Measure out all your ingredients before you start, and break your 2 eggs into a small bowl– there is no need to beat them. Separate the remaining egg. Put the flour and salt into a mixing bowl.

Now for the cold butter. What I do is take it straight from the fridge and put it between two pieces of greaseproof paper or butter wrappers (I always keep butter wrappers to use for this, as well as for greasing tins and rings), then bash it firmly with a rolling pin.

The idea is to soften it while still keeping it cold. I end up with a thin, cold slab about a centimetre thick that bends like plasticine. Put the whole slab into the bowl of flour – there is no need to chop it up.

Cover the butter well with flour and tear it into large pieces.

Now it’s time to flake the flour and butter together – this is where you want a really light touch. With both hands, scoop up the flour-covered butter and flick your thumbs over the surface, pushing away from you, as if you are dealing a pack of cards.

You need just a soft, skimming motion – no pressing or squeezing – and the butter will quickly start to break into smaller pieces. Keep plunging your hands into the bowl, and continue with the light flicking action, making sure all the pieces of butter remain coated with flour so they don’t become sticky.

The important thing now is to stop mixing when the shards of butter are the size of your little fingernail. There is an idea that you have to keep rubbing in the butter until the mixture looks like breadcrumbs, but you don’t need to take it that far. When people come to my classes, I find they can’t resist putting their hands back into the bowl to rub it just a little bit more, but if you want a light pastry, it is really important not to overwork it. If the mixture starts to get sticky now, imagine how much worse it will be when you start to add the liquid at the next stage. Add the sugar at this point, mixing it in evenly.

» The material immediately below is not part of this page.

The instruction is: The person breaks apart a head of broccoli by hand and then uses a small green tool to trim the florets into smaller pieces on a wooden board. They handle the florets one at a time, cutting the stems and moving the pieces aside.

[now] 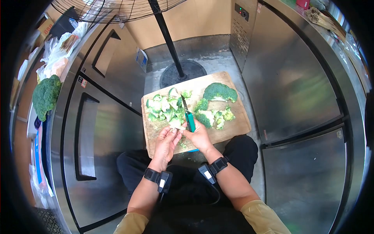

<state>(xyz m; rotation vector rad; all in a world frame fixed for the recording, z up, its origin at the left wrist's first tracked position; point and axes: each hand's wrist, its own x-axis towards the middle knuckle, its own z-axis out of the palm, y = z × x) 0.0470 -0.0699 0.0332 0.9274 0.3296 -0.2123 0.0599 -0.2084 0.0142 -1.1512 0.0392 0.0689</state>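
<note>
My right hand (199,137) is wrapped round the green handle of a small knife (190,120), its dark blade pointing away from me. Close beside it, my left hand (166,144) pinches a pale piece of broccoli (176,123), and the fingertips of both hands nearly meet there. Both hands are over the near part of a wooden cutting board (233,124). On its left half lies a heap of cut florets (159,106). A large broccoli chunk (219,92) rests at the right rear, with smaller florets (205,118) in front of it.
Steel refrigerator cabinets stand on the left (105,128) and right (296,78). A whole broccoli head (46,96) sits on the left side, near plastic bags (62,52). Beyond the board is a fan's round base (167,76) with its pole (167,35). My knees flank the board's near edge.
</note>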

Tip the eggs, and the extra yolk, into the flour mixture and mix everything together.

You can mix with a spoon, but I prefer to use one of the little plastic scrapers that I use for bread-making. Because it is bendy, it’s very easy to scrape around the sides of the bowl and pull the mixture into the centre until it forms a very rough dough that shouldn’t be at all sticky.

While it is still in the bowl, press down on the dough with both thumbs, then turn the dough clockwise a few degrees and press down and turn again. Repeat this a few times.

With the help of your spoon or scraper, turn the pastry onto a work surface.

Work the dough as you did when it was in the bowl: holding the dough with both hands, press down gently with your thumbs, then turn the dough clockwise a few degrees, press down with your thumbs again and turn. Repeat this about four or five times in all.

Now fold the pastry over itself and press down with your fingertips. Provided the dough isn’t sticky, you shouldn’t need to flour the surface, but if you do, make sure you give it only a really light dusting, not handfuls, as this extra flour will all go into your pastry and make it heavier.

When you flour your work surface, you need to do this as if you are skimming a stone over water, just paying out a light spray of flour. (Funny as it seems, people in my classes actually practise this, like a new sport.) You need just enough to create a filmy barrier so that you can glide the pastry around the work surface without it sticking.

Repeat the folding and pressing down with your fingertips a couple of times until the dough is like plasticine, and looks homogeneous.

Your pastry is now ready to roll out and bake.

Lightly grease your tart tin or individual tins.

Skim a fine film of flour over your work surface, roll out the pastry 5 mm thick, lifting and rotating it after every two rolls. Holding the rolling pin at each end, drape the pastry over your tin or rings and let the pastry fall inside. Ease it gently and carefully down into the base and sides with your fingers, without pulling and stretching.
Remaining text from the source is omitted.